The decision follows the crash of a PIA Airbus A320 on a scheduled flight from Lahore to Karachi on 22 May. Ninety-seven passengers and crew died after a botched “go-around” that damaged the plane on the first attempt at landing. The preliminary report found the captain and first officer disregarded standard procedures and ignored alarms.
As reported by BBC, Pakistan’s aviation minister told parliament that a large number of commercial pilots hold fake licences or cheated in exams, after the initial crash report was released.
PIA’s Twitter account had came out with a series of tweets on this development on June 25 and 30, 2020.
There was a time when Pakistan operated one of the best airlines in the world. The airline initially began its operations as Orient Airways in Calcutta in 1946, later shifted operations to a newly independent Pakistan in 1947.
In 1955, the airline was nationalized and renamed Pakistan International Airlines (PIA). It was the same year the airline started international flights, with a service to London, via Cairo and Rome. PIA had then acquired the Lockheed Super Constellation and become the leading Asian airline to acquire a jet aircraft with the induction of a Boeing 707. It was also the first non-communist airline to fly to China.

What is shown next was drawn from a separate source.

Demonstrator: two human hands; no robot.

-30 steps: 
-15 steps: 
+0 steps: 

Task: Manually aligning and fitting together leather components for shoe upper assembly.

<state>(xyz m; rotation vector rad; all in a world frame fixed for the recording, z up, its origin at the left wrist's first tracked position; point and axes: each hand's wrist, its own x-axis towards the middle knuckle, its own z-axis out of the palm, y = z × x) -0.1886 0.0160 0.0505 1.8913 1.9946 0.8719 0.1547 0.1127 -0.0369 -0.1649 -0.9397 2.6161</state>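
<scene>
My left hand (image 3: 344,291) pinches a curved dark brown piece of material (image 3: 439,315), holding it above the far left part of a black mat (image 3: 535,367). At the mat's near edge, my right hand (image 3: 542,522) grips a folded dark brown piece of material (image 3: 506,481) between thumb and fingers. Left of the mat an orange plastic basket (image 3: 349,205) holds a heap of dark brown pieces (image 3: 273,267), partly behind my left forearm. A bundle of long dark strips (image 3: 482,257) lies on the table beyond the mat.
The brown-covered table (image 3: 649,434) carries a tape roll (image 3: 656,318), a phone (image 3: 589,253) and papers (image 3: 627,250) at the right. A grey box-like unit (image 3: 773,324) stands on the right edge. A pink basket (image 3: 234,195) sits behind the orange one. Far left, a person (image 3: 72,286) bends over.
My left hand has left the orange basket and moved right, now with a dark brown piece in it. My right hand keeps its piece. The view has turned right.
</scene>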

These ads, mostly from the 1960s, provide a glimpse into the golden age of PIA, when there was something thrilling about taking a flight. That was also the golden age of PIA advertising as well as it had something to boast about.
The airline’s slogan was coined by a Pakistani writer and it received an extraordinary endorsement from Jacqueline Kennedy, who, after a flight in 1962, hugged the pilot and repeated the tagline, ‘Great people to fly with’.

The current government of Pakistan had made election campaign promises to uproot corruption from the country and bring forward its glorious potential, and a system based on merit throughout the country. According to media sources, and reported by VOA, “the suspect licenses” were issued between 2010 and 2018 when the country’s two main political forces – the Pakistan Peoples Party and the Pakistan Muslim League-N – were in power respectively.
Critics and analysts have been praising the current government of Prime Minister Imran Khan to have taken such a bold step and exposed the level of corruption and nepotism that has plagued the national carrier.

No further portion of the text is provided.